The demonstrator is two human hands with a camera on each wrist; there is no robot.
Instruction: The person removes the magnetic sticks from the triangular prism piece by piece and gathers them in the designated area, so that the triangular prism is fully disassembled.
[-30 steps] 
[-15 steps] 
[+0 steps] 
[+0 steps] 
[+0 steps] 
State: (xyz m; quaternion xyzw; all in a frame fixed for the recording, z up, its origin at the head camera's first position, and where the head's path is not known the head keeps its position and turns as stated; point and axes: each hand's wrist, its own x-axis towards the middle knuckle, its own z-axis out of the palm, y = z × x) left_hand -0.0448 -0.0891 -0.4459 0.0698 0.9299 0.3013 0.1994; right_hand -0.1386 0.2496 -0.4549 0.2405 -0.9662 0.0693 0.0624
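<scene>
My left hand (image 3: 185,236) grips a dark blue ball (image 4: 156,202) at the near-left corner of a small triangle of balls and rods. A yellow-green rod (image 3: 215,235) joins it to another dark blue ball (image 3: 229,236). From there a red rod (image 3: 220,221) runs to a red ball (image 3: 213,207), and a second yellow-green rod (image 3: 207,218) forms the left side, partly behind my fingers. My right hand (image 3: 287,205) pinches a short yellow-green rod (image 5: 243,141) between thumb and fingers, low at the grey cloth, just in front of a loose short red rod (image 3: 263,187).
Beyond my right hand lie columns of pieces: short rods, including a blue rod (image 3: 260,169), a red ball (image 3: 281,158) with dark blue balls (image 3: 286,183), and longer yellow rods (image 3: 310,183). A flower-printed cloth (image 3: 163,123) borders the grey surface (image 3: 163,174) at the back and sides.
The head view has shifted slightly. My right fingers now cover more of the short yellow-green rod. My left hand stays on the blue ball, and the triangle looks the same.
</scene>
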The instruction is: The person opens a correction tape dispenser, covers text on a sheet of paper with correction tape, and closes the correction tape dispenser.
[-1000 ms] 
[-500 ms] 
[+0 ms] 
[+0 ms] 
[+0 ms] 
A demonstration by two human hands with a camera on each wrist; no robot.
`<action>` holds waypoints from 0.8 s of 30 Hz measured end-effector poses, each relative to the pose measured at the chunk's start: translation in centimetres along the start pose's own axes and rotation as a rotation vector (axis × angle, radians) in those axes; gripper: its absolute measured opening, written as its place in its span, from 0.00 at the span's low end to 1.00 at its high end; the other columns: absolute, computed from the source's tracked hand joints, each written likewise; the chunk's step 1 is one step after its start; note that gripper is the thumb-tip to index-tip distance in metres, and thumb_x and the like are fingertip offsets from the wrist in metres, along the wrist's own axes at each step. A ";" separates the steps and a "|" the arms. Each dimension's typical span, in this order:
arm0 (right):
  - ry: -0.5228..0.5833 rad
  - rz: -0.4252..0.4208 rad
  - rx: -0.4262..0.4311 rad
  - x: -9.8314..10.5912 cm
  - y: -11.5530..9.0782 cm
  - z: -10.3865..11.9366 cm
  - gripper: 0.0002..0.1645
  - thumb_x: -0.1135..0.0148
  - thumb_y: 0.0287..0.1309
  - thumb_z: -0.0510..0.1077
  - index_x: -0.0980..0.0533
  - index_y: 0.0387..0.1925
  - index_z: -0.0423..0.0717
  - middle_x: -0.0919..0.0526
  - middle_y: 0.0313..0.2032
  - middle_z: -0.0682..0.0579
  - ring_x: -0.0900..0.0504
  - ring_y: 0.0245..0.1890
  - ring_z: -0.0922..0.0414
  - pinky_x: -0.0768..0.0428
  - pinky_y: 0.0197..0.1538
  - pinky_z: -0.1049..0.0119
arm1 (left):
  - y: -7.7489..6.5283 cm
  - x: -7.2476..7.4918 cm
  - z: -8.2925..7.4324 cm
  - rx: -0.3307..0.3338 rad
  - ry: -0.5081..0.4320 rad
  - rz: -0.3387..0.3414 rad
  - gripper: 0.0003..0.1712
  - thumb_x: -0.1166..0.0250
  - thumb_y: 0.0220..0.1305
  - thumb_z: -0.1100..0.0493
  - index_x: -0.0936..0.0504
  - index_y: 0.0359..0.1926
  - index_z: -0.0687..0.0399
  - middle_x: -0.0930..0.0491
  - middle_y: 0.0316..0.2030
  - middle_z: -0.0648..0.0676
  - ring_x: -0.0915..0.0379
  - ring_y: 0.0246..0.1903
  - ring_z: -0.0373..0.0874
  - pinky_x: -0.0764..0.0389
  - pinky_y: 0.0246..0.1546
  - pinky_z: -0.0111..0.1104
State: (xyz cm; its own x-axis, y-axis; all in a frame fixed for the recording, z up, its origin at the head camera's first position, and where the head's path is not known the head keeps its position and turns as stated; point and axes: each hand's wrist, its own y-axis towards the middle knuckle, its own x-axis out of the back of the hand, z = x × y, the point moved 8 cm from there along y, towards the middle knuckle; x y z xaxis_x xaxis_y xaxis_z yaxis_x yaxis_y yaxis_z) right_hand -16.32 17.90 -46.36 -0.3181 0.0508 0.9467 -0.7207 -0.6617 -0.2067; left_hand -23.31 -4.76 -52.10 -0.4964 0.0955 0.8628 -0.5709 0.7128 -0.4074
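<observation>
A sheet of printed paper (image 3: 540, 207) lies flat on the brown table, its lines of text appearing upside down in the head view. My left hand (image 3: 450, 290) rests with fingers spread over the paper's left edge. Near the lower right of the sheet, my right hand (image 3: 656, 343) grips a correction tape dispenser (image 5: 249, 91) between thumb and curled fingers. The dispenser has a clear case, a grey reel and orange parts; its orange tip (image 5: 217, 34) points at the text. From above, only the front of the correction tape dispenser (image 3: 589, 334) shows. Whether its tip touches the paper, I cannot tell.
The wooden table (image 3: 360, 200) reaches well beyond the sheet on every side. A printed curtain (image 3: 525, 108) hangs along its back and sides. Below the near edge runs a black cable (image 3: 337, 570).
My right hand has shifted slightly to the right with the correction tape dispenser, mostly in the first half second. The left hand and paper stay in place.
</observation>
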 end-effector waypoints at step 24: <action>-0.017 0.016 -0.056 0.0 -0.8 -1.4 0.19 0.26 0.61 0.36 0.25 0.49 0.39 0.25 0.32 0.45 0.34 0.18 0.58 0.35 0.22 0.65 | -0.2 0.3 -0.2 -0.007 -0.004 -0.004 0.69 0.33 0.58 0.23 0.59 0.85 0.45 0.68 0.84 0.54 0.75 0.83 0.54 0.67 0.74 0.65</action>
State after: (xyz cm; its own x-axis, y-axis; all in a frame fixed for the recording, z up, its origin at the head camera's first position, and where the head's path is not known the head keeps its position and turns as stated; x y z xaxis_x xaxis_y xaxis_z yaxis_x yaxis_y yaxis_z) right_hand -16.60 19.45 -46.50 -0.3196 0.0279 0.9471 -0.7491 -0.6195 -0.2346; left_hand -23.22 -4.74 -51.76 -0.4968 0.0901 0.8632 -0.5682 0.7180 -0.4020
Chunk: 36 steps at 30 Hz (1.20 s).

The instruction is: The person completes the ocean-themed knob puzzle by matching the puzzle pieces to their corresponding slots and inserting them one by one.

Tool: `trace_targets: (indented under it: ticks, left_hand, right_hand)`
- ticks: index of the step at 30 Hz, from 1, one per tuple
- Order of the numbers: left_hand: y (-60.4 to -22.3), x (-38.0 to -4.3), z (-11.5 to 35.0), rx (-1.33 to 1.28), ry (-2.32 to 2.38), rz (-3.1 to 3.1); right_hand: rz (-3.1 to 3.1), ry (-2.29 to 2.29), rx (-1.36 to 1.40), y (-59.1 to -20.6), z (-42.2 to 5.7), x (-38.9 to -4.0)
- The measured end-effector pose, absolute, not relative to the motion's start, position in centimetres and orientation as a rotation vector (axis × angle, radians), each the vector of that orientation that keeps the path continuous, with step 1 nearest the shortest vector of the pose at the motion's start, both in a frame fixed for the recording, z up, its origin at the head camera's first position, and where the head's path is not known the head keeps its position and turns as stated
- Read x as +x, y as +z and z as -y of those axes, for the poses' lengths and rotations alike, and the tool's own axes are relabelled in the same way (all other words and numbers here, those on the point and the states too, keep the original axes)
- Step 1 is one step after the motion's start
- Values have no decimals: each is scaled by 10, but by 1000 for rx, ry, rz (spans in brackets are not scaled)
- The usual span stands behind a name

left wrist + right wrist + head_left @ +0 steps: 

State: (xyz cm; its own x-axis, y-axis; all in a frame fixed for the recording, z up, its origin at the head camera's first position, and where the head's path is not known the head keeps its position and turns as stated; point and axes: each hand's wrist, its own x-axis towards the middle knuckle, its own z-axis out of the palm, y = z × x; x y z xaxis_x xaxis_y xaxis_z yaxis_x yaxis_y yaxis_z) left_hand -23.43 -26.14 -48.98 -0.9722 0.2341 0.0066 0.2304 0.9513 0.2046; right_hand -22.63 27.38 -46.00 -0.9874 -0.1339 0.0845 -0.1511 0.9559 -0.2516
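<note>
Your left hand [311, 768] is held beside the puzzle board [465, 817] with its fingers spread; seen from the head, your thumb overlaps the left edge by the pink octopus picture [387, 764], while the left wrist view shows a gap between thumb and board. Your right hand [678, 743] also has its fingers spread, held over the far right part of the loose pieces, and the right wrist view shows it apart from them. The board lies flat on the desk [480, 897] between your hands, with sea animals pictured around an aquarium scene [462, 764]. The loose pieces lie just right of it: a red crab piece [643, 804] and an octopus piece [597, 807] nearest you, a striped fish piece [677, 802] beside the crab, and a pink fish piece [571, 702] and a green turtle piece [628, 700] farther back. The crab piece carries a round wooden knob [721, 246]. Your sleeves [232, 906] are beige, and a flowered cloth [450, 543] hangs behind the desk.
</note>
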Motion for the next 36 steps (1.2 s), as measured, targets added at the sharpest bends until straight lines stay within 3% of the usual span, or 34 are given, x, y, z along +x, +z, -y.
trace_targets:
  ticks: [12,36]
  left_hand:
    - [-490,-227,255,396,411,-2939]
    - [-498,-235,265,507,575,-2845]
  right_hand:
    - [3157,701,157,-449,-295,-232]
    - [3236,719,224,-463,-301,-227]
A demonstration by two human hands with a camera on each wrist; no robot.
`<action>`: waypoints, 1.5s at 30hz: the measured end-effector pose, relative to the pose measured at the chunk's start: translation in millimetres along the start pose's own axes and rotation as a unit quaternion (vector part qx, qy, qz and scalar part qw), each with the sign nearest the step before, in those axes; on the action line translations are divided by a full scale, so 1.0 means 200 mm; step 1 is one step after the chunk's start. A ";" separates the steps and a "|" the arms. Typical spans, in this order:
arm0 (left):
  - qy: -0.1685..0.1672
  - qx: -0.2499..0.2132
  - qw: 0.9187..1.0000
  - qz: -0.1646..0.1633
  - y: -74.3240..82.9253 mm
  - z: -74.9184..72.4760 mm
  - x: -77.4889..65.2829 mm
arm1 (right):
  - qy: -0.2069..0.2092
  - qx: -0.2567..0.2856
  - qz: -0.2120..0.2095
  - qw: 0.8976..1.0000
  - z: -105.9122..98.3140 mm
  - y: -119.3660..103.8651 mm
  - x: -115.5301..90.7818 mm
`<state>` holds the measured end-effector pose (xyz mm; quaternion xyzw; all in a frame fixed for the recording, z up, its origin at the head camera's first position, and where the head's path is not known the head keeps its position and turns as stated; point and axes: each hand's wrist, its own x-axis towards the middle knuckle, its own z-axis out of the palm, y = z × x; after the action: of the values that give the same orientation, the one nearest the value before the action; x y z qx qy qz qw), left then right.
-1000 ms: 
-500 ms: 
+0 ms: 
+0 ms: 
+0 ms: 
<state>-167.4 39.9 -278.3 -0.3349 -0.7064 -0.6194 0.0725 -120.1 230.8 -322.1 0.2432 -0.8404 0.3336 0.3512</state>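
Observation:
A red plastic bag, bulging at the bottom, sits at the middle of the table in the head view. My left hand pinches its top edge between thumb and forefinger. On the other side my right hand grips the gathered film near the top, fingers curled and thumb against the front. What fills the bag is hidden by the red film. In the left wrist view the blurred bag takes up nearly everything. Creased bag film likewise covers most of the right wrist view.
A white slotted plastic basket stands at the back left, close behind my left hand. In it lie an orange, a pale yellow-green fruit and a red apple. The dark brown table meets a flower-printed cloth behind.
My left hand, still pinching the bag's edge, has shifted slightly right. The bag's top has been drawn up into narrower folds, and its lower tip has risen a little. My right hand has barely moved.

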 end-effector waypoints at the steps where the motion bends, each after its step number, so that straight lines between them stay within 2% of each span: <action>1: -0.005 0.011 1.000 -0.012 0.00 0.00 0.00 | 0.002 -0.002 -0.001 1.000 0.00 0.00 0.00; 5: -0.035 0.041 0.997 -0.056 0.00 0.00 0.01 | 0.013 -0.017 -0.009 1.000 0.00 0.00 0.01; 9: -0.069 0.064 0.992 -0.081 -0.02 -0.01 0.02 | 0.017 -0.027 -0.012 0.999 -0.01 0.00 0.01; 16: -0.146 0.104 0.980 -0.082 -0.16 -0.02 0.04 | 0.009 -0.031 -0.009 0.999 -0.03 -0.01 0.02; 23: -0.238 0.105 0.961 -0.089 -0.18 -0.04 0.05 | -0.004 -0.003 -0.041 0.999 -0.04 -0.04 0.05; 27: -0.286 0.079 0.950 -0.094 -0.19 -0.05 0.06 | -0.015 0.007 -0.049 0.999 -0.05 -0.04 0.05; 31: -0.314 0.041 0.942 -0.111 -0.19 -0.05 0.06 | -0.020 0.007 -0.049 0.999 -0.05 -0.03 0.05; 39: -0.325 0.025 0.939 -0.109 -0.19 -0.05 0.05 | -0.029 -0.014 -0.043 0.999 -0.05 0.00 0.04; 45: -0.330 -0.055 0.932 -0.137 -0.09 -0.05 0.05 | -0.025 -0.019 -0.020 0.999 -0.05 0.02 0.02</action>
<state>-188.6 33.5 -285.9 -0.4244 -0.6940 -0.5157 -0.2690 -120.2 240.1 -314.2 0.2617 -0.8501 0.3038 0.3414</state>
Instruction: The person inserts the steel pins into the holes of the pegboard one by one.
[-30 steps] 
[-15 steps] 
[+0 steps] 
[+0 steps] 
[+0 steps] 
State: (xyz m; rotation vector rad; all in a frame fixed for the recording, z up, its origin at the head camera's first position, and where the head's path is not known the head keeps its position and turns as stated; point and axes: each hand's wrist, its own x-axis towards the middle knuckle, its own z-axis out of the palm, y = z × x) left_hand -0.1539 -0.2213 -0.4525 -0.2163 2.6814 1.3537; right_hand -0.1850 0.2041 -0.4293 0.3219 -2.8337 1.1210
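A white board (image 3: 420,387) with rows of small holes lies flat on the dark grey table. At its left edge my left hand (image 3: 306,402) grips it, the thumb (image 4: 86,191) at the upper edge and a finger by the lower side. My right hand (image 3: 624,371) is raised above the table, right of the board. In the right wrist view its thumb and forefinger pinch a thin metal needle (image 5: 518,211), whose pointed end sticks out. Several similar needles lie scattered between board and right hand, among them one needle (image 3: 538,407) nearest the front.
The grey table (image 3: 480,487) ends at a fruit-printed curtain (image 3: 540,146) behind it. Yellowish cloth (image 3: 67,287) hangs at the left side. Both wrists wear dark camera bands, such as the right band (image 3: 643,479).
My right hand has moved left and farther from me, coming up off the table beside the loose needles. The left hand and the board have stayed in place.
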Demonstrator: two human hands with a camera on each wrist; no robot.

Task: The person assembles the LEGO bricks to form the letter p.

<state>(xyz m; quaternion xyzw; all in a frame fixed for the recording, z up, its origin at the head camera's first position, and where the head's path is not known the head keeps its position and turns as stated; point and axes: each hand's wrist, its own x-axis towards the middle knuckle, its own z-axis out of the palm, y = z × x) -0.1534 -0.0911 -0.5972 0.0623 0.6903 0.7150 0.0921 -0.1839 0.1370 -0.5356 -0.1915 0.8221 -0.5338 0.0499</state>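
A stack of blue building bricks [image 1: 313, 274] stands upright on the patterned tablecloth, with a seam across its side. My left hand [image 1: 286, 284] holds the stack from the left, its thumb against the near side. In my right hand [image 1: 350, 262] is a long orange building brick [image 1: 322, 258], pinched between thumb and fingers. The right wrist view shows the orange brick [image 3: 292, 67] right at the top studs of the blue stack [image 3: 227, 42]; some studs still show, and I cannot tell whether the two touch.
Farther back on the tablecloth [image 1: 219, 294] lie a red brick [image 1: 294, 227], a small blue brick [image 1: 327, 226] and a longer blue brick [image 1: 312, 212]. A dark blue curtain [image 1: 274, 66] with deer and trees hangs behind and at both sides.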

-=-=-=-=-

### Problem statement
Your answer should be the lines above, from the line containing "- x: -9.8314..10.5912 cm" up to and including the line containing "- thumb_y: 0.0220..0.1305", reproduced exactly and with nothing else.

### Result of the exercise
  - x: -9.8314..10.5912 cm
  - y: -11.5530..9.0782 cm
  - z: -10.3865..11.9366 cm
  - gripper: 0.0002..0.1645
  - thumb_x: -0.1135..0.0148
  - thumb_y: 0.0287..0.1309
  - thumb_z: -0.0510..0.1077
  - index_x: -0.0980..0.0533
  - index_y: 0.0387..0.1925
  - index_z: -0.0423..0.0717
  - middle_x: -0.0919..0.0526
  - middle_y: 0.0313..0.2032
  - middle_z: -0.0682..0.0579
  - ring_x: -0.0900..0.0504
  - ring_y: 0.0245..0.1890
  - ring_z: -0.0922..0.0414
  - pinky_x: -0.0768..0.0428
  - pinky_y: 0.0197..0.1538
  - pinky_z: -0.1049..0.0119
arm1 (left):
  - y: -7.7489..6.5283 cm
  - x: -7.2476..7.4918 cm
  - z: -8.2925..7.4324 cm
  - rx: -0.3307..0.3338 rad
  - ry: -0.5081..0.4320 rad
  - rz: -0.3387..0.3414 rad
  - gripper: 0.0003..0.1712
  - thumb_x: -0.1166..0.0250
  - thumb_y: 0.0220..0.1305

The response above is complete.